*** Opening of Data provided ***

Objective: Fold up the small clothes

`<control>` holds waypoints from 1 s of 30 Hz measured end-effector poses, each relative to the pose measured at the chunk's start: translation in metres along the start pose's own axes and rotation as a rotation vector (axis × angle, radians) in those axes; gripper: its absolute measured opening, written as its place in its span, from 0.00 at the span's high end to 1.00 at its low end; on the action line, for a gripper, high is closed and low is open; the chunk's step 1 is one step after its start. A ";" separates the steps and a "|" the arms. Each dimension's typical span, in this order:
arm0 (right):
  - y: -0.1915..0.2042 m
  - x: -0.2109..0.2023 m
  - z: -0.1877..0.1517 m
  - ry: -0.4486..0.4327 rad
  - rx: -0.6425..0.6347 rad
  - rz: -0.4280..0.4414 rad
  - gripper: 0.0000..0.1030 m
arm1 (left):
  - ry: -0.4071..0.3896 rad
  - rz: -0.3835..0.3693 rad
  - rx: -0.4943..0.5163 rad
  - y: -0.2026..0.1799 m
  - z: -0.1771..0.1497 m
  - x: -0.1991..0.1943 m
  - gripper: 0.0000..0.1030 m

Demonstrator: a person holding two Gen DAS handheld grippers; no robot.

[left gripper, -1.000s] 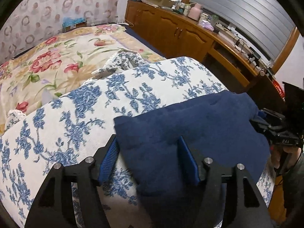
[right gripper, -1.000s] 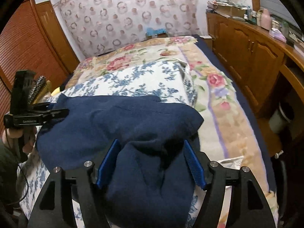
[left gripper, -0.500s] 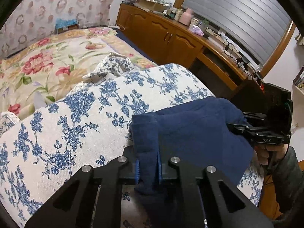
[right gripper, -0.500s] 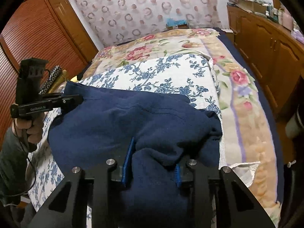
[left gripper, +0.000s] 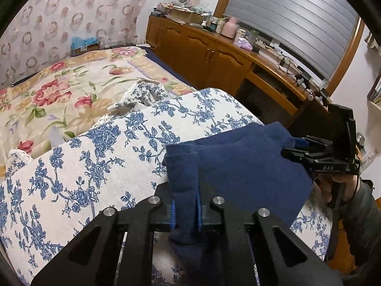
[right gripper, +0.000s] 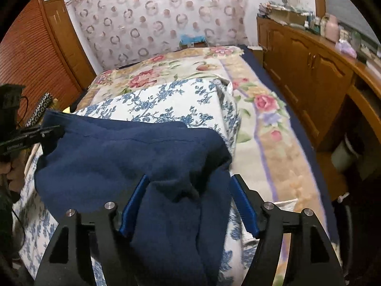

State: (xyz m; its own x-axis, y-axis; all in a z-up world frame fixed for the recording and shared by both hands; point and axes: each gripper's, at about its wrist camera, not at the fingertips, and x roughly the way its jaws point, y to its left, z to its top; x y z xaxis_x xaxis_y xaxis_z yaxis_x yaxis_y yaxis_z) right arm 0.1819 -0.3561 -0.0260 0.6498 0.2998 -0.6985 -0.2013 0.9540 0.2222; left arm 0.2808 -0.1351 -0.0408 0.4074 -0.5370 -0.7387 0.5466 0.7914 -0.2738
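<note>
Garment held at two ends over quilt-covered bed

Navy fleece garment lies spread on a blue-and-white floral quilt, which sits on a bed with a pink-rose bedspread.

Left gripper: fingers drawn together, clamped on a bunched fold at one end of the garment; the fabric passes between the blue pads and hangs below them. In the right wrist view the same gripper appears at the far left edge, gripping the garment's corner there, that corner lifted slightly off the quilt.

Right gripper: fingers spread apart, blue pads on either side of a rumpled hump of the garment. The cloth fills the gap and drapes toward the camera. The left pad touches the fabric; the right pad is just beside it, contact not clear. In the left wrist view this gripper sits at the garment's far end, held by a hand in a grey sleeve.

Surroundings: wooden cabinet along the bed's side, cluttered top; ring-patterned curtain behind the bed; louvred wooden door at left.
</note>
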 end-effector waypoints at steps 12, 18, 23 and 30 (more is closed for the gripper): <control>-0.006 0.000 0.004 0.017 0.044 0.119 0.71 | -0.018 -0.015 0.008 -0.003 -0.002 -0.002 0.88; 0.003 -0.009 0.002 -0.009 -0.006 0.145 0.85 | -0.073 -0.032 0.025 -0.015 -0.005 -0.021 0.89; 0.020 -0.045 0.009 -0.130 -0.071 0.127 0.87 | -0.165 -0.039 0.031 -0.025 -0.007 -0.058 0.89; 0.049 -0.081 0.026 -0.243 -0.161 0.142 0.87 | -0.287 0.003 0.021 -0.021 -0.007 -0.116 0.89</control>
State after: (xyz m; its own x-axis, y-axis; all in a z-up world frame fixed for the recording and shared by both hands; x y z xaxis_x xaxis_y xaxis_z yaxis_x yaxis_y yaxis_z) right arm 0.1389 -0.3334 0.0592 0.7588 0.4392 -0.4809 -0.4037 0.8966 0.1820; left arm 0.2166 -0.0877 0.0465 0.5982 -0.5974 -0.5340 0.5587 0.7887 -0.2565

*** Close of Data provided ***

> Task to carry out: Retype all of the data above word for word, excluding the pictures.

> Solution for this task:
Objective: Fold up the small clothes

`<control>` holds waypoints from 1 s of 30 Hz measured end-effector poses, each relative to the pose measured at the chunk's start: translation in metres along the start pose's own axes and rotation as a rotation vector (axis × angle, radians) in those axes; gripper: its absolute measured opening, written as its place in its span, from 0.00 at the span's high end to 1.00 at its low end; on the action line, for a gripper, high is closed and low is open; the chunk's step 1 is one step after its start. A ";" separates the steps and a "|" the arms. Each dimension's typical span, in this order:
arm0 (right):
  - y: -0.1915..0.2042 m
  - x: -0.2109..0.2023 m
  - z: -0.1877..0.1517 m
  - ry: -0.4486..0.4327 rad
  - rx: -0.6425..0.6347 rad
  - rz: -0.4280..0.4414 rad
  - gripper: 0.0000..0.1030 m
arm1 (left):
  - ry: -0.4071..0.3896 rad
  - rz: -0.3835..0.3693 rad
  - rx: -0.4943..0.5163 rad
  - y: -0.2026..0.1799 m
  - z: -0.1771..0.1497 m
  - x: -0.1991..0.1943 m
  - gripper: 0.0000..0.1030 m

Demonstrator: a person holding two Gen DAS handheld grippers; no robot.

[left gripper, -1.000s] 
[right gripper, -1.000s] 
[left gripper, -0.500s] 
[right gripper, -0.500s] 
[left gripper, +0.000s] 
[right gripper, +0.000s] 

State: (xyz m; its own x-axis, y-axis; all in a z-up world frame fixed for the recording and shared by both hands; point and axes: each gripper's, at about its wrist camera, not at the fingertips, and x roughly the way its jaws point, y to its left, z to its top; x y z xaxis_x xaxis_y xaxis_z yaxis_x yaxis_y yaxis_z) right arm 0.1819 -0.3561 -0.0260 0.6498 0.2998 -0.6985 -0.2013 0.9540 0.2222; left arm 0.2808 -0.1351 -0.0408 0.4074 -0.5370 -0.7387 0.5466 0.7914 -0.2738
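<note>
Garment held at two ends over quilt-covered bed

Navy fleece garment lies spread on a blue-and-white floral quilt, which sits on a bed with a pink-rose bedspread.

Left gripper: fingers drawn together, clamped on a bunched fold at one end of the garment; the fabric passes between the blue pads and hangs below them. In the right wrist view the same gripper appears at the far left edge, gripping the garment's corner there, that corner lifted slightly off the quilt.

Right gripper: fingers spread apart, blue pads on either side of a rumpled hump of the garment. The cloth fills the gap and drapes toward the camera. The left pad touches the fabric; the right pad is just beside it, contact not clear. In the left wrist view this gripper sits at the garment's far end, held by a hand in a grey sleeve.

Surroundings: wooden cabinet along the bed's side, cluttered top; ring-patterned curtain behind the bed; louvred wooden door at left.
</note>
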 end-effector waypoints at steps 12, 18, 23 and 30 (more is closed for the gripper): <control>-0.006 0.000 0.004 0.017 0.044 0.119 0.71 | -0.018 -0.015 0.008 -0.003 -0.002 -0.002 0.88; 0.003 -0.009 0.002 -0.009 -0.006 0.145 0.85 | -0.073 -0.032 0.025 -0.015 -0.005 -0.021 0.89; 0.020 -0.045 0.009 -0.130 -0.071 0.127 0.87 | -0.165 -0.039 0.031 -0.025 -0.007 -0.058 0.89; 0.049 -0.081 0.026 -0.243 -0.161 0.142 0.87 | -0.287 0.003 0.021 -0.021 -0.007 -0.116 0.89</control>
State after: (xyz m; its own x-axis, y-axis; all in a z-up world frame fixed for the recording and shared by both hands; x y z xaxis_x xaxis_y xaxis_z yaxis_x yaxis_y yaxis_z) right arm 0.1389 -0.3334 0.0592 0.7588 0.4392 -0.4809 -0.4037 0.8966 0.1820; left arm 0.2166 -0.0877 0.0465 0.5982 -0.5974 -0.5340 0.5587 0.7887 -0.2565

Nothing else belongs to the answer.